Art and Craft Books Help in The Overall Development of a Child

Even before a child learns to write in his or her early years of development, art or drawing is the only thing that he or she resorts to for expressing ideas. You will notice that whenever a kid is engaged in drawing he gives full concentration during the whole process. Whether it is about drawing spirals or straight lines in a sheet of paper, art helps children to express creativity.

Helene Goldnadel
says that art plays a very significant role in the mental and emotional development of child. Many scientific studies say that art develops the right side of the brain. Children take this in the form of fun and in the process of doing so, they learn a lot. In the initial stages of childhood it is important for a child to get expose to art books.

A lot of skills are developed inside a child through art activities. To start with, communication is one key area that a child develops. When kids draw pictures, they express any particular thought or experience that they have faced in one time or the other. For instance: drawing homes, park or a drawing depicting parents is a quite popular habit among the children. They try to recollect a particular instance or experience by making a sketch of the event. Even when a child does not speak properly, the art books help them to communicate first.

Problem solving skills of an individual is also developed quite rapidly with the help of such books. The concept of art helps children to solve a complex problem. For instance: before coloring one has to decide what is the color is to be put in an animal or what will be the color of the house. Hence, the brain is engaged is filled with a number of questions that includes many whys and hows. Moreover, these books always allow a child to experiment and handle the art materials like crayons and sketch pens carefully.

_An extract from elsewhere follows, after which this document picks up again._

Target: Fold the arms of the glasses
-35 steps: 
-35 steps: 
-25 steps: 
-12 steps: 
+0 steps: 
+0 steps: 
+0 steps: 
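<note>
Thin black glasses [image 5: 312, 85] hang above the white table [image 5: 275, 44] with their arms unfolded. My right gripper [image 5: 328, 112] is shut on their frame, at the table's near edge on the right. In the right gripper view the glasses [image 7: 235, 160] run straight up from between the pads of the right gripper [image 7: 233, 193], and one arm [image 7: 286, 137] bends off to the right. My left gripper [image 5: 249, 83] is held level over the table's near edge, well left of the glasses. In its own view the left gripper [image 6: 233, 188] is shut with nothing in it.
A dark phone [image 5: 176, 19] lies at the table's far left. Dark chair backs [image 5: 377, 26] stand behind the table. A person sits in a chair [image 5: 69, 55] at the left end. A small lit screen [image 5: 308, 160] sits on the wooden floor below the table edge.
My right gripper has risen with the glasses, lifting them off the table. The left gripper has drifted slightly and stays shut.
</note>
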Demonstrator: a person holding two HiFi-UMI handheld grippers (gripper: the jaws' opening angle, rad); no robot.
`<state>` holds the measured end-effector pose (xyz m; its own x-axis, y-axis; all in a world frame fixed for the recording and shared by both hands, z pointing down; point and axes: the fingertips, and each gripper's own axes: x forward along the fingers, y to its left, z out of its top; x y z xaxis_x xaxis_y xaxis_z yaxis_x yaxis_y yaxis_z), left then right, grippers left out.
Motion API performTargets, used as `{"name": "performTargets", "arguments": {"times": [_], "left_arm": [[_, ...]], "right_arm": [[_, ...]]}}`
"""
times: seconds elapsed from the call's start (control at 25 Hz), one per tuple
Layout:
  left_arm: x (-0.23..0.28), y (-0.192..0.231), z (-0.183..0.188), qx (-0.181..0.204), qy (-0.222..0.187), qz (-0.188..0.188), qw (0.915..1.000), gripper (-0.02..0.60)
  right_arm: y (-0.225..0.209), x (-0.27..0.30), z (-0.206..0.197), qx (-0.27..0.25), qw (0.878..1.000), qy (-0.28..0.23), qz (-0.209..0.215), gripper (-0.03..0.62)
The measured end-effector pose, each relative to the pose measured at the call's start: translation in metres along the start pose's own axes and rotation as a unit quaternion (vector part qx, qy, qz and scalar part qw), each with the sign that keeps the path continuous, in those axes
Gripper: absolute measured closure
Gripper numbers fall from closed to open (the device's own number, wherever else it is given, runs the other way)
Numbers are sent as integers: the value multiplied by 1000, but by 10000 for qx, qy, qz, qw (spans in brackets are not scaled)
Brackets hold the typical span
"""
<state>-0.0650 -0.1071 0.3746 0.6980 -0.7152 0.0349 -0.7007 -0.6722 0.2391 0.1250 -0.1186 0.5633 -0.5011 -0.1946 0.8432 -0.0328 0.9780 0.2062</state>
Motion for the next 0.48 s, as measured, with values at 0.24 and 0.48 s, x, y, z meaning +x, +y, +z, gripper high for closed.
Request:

Improving motor skills is one of the major benefits that a child gets by reading art and crafts books. It becomes a difficult process at least for a toddler to hold a paint brush or a crayon pencil properly in his hand. These books enable or encourage them to make proper use of the books thereby improving their motor skills. Apart from this, some craft books also require a child to cut paper in to specific shapes with the help of scissors or squeezing gum from bottle to fix paper cuts and many other motor works. Doing all these activities, help a child to have a control over all these materials.

Creativity is another important area where the art & craft books hold an advantage over all other books. Few of the books come with exercises that ask the reader to color or sketch either an animal or a figure from their own mind. Thus, the child uses his or her thinking capability and expresses the ideas by exposing the creative potential of their brain. It also stimulates the cells of the brain as it5 requires a lot of analysis and experimentation.